Below is a set of records; reproduce them exactly without their pictures.

---------- THE INPUT ----------

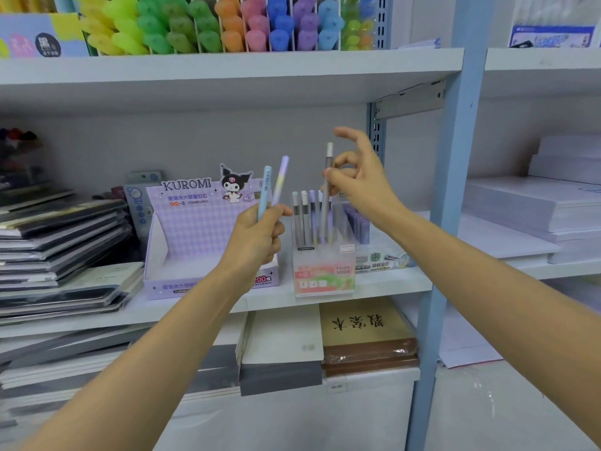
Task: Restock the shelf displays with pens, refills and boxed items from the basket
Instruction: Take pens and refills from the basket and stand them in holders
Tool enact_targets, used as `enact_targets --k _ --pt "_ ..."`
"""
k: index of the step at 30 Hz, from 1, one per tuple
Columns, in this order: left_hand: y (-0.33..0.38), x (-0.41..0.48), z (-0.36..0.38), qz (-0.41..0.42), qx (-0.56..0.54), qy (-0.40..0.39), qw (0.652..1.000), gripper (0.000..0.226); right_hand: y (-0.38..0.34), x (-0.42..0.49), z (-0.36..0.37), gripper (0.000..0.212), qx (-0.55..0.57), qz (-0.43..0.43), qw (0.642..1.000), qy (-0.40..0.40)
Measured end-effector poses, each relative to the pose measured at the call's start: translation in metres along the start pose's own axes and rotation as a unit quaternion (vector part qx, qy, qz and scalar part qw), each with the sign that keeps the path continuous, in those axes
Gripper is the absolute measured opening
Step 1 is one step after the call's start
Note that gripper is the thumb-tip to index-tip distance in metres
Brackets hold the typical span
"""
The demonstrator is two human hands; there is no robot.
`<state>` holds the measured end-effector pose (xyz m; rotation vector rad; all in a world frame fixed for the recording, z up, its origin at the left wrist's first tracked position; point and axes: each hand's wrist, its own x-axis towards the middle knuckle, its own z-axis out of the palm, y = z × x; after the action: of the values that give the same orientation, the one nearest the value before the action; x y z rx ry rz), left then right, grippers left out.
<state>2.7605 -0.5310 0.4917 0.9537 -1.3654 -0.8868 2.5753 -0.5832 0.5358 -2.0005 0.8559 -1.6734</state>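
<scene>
White metal shelf (390, 284) carries a clear plastic pen display box (323, 275). Left hand (257, 237) grips a pale-blue pen (265, 190) and a lilac-yellow pen (280, 177). Right hand (357, 183) pinches a grey white-capped pen (327, 170), lower end in box.

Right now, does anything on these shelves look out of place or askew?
Yes. The stack of dark plastic-wrapped notebooks at the left of the white middle shelf lies in an uneven, tilted fan. Beside it, the purple Kuromi cardboard display box shows no stock in its visible tray.
</scene>
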Motion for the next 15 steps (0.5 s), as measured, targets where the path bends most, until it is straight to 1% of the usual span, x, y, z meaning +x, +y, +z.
enact_targets --k 2,5,10,15 --pt "-0.005 -0.001 0.001 -0.005 0.005 -0.015 1.0 0.02 0.006 0.0 0.004 0.049 -0.039 -0.009 0.999 0.018" --pt "-0.01 -0.002 0.003 0.001 0.018 -0.029 0.999 0.022 0.017 -0.005 0.011 0.039 -0.084 -0.015 0.996 0.018" --pt "-0.015 -0.002 0.001 0.028 0.027 -0.031 0.999 0.023 0.032 -0.011 0.019 0.03 -0.185 -0.028 0.982 -0.025" --pt "-0.016 -0.002 -0.001 0.024 0.021 -0.04 0.999 0.023 0.027 -0.001 0.011 0.028 -0.214 -0.039 0.972 -0.086"
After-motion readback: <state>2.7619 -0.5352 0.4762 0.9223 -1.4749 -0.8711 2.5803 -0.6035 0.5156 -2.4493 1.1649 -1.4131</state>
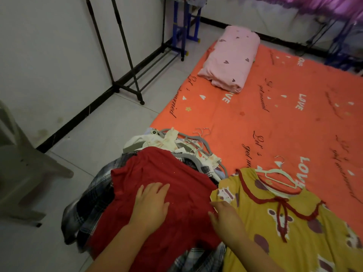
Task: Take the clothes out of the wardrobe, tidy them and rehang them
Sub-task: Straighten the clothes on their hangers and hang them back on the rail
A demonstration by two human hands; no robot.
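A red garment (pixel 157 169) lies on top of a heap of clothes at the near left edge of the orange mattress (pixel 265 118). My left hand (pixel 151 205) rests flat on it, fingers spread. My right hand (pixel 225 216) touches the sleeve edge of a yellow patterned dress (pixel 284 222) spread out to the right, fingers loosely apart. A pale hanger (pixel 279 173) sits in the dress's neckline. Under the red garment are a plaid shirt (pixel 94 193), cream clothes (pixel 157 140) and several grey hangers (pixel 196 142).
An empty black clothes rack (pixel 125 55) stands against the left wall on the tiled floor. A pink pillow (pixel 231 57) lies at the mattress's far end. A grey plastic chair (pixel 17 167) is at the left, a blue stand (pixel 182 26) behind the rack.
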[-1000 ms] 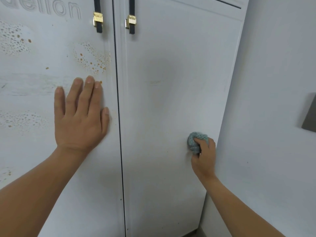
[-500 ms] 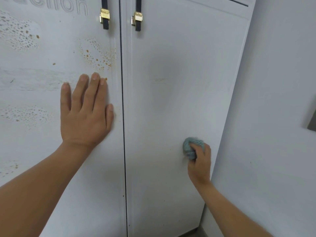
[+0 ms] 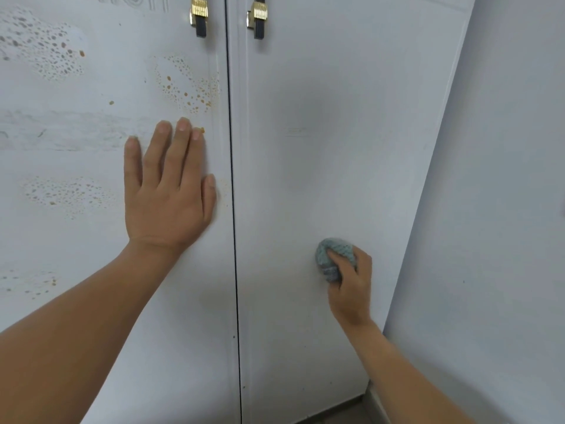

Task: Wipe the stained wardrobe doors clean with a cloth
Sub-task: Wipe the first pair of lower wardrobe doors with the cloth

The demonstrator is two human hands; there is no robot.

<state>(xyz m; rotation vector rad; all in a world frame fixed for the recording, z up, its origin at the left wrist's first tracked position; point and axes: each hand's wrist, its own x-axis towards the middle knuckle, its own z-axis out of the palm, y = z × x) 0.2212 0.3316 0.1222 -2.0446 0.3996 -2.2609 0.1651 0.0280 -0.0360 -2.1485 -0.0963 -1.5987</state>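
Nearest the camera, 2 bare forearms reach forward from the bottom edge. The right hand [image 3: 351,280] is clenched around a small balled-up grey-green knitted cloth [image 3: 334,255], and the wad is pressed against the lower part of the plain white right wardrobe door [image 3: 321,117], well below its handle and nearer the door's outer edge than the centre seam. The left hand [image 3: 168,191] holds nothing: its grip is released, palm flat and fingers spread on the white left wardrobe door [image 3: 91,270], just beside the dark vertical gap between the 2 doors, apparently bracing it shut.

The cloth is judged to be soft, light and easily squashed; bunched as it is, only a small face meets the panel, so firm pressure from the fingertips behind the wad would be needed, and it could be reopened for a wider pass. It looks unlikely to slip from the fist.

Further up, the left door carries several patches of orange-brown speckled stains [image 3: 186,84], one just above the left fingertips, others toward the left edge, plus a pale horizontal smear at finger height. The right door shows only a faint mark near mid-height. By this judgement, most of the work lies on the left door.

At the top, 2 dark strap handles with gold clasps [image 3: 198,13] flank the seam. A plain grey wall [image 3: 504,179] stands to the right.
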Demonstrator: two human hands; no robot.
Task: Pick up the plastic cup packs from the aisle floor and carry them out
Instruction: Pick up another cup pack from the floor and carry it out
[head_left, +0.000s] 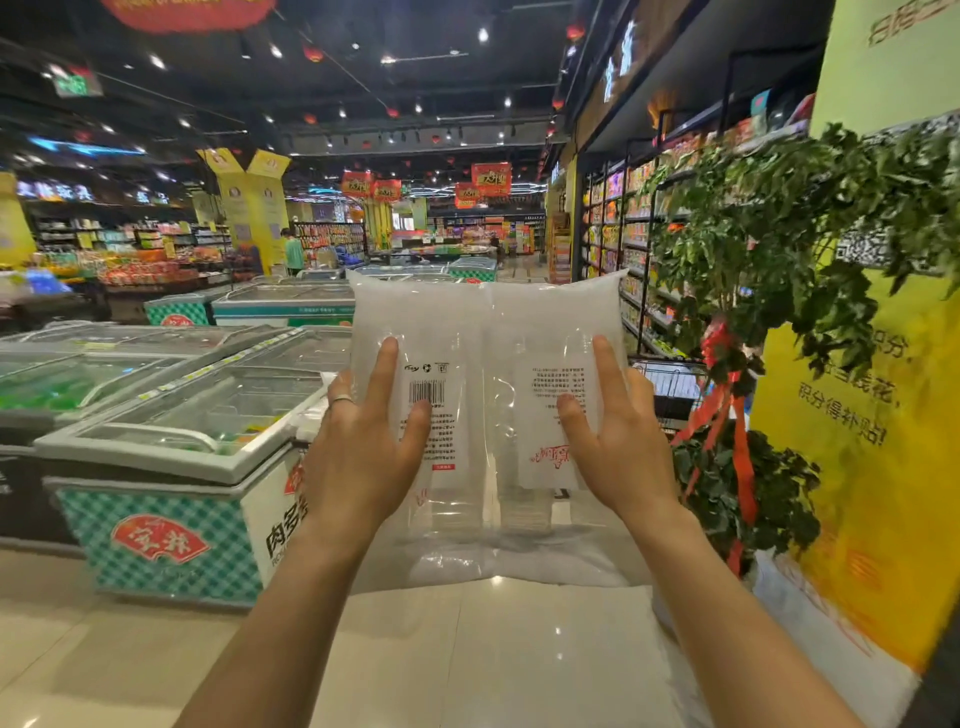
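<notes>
In a supermarket aisle beside chest freezers (171, 415), the left hand (363, 447) and right hand (618, 447) each clamp an outer edge of the plastic cup packs (488, 332), which are upright, side by side and clear of the floor (467, 660); the slick film could let one slip.

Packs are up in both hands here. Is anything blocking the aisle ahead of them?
Partly hidden: the cup packs themselves cover the aisle's middle. Visible: freezer chests line the left, a potted plant and a wire cart crowd the right. The left hand and right hand hold the packs directly.
</notes>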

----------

RESPONSE =>
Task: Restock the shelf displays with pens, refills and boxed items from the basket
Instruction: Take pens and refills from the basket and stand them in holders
Tool enact_targets, used as `enact_targets --k _ --pt "_ ..."`
"""
k: index of the step at 30 Hz, from 1, one per tuple
Columns, in this order: left_hand: y (-0.33..0.38), x (-0.41..0.48), z (-0.36..0.38), qz (-0.41..0.42), qx (-0.56..0.54), qy (-0.40..0.39), qw (0.652..1.000), gripper (0.000..0.226); right_hand: y (-0.38..0.34), x (-0.42..0.49), z (-0.36..0.37), gripper (0.000..0.212), qx (-0.55..0.57), qz (-0.43..0.43), qw (0.642..1.000), qy (-0.40..0.40)
Measured end-effector poses, each relative to the pose measured at the call's start: translation in metres along the start pose's own axes and rotation as a unit quaternion (vector part qx, qy, qz and scalar part qw), each with the sign that keeps the path continuous, in those axes
Gripper is the absolute measured opening
Step 1 is one step after the call's start
Note that gripper is the thumb-tip to index-tip distance in metres
Brackets hold the typical span
"""
The demonstrator is two human hands; there is no robot.
`<state>` holds the measured end-effector pose (xyz m; rotation vector rad; all in a world frame fixed for the recording, z up, its origin at the left wrist's first tracked position; point and axes: each hand's wrist, its own x-axis towards the middle knuckle, its own z-axis out of the palm, y = z × x; after the action: of the values that give the same orientation, the one nearest the value before the action; x y z rx ry rz), left then right, grippers left out.
<state>2.7605 -0.5310 0.4917 0.9537 -1.3654 -0.8868 2.5753 -0.5832 0.5358 -2.0005 0.8559 -1.6734</state>
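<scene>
White metal shelf (390, 284) carries a clear plastic pen display box (323, 275). Left hand (257, 237) grips a pale-blue pen (265, 190) and a lilac-yellow pen (280, 177). Right hand (357, 183) pinches a grey white-capped pen (327, 170), lower end in box.

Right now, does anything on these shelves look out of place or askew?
Yes. The stack of dark plastic-wrapped notebooks at the left of the white middle shelf lies in an uneven, tilted fan. Beside it, the purple Kuromi cardboard display box shows no stock in its visible tray.
</scene>
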Motion for the next 15 steps (0.5 s), as measured, targets where the path bends most, until it is straight to 1% of the usual span, x, y, z meaning +x, +y, +z.
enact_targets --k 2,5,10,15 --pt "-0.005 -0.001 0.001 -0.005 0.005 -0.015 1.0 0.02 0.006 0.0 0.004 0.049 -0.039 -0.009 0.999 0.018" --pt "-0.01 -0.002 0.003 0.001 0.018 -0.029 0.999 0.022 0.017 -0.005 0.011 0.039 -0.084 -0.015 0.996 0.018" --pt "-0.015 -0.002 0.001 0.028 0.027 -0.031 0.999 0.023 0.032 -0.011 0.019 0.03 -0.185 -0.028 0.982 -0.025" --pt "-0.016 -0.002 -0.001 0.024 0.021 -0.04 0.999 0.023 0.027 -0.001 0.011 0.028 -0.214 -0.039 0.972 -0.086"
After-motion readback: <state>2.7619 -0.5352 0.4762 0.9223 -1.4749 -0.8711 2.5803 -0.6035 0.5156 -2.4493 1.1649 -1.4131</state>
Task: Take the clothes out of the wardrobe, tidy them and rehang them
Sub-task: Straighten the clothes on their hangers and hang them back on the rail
A demonstration by two human hands; no robot.
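A red garment (pixel 157 169) lies on top of a heap of clothes at the near left edge of the orange mattress (pixel 265 118). My left hand (pixel 151 205) rests flat on it, fingers spread. My right hand (pixel 225 216) touches the sleeve edge of a yellow patterned dress (pixel 284 222) spread out to the right, fingers loosely apart. A pale hanger (pixel 279 173) sits in the dress's neckline. Under the red garment are a plaid shirt (pixel 94 193), cream clothes (pixel 157 140) and several grey hangers (pixel 196 142).
An empty black clothes rack (pixel 125 55) stands against the left wall on the tiled floor. A pink pillow (pixel 231 57) lies at the mattress's far end. A grey plastic chair (pixel 17 167) is at the left, a blue stand (pixel 182 26) behind the rack.
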[-1000 ms] 
[-500 ms] 
[+0 ms] 

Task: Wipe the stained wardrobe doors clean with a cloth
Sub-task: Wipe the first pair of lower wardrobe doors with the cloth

The demonstrator is two human hands; there is no robot.

<state>(xyz m; rotation vector rad; all in a world frame fixed for the recording, z up, its origin at the left wrist's first tracked position; point and axes: each hand's wrist, its own x-axis towards the middle knuckle, its own z-axis out of the palm, y = z × x) 0.2212 0.3316 0.1222 -2.0446 0.3996 -2.2609 0.1651 0.0280 -0.0360 -2.1485 -0.0963 -1.5987</state>
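Nearest the camera, 2 bare forearms reach forward from the bottom edge. The right hand [image 3: 351,280] is clenched around a small balled-up grey-green knitted cloth [image 3: 334,255], and the wad is pressed against the lower part of the plain white right wardrobe door [image 3: 321,117], well below its handle and nearer the door's outer edge than the centre seam. The left hand [image 3: 168,191] holds nothing: its grip is released, palm flat and fingers spread on the white left wardrobe door [image 3: 91,270], just beside the dark vertical gap between the 2 doors, apparently bracing it shut.

The cloth is judged to be soft, light and easily squashed; bunched as it is, only a small face meets the panel, so firm pressure from the fingertips behind the wad would be needed, and it could be reopened for a wider pass. It looks unlikely to slip from the fist.

Further up, the left door carries several patches of orange-brown speckled stains [image 3: 186,84], one just above the left fingertips, others toward the left edge, plus a pale horizontal smear at finger height. The right door shows only a faint mark near mid-height. By this judgement, most of the work lies on the left door.

At the top, 2 dark strap handles with gold clasps [image 3: 198,13] flank the seam. A plain grey wall [image 3: 504,179] stands to the right.
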Demonstrator: two human hands; no robot.
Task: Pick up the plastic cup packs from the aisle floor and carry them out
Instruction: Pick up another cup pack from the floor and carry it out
[head_left, +0.000s] 
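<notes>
In a supermarket aisle beside chest freezers (171, 415), the left hand (363, 447) and right hand (618, 447) each clamp an outer edge of the plastic cup packs (488, 332), which are upright, side by side and clear of the floor (467, 660); the slick film could let one slip.

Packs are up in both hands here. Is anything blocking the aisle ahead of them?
Partly hidden: the cup packs themselves cover the aisle's middle. Visible: freezer chests line the left, a potted plant and a wire cart crowd the right. The left hand and right hand hold the packs directly.
</notes>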

No more output remains.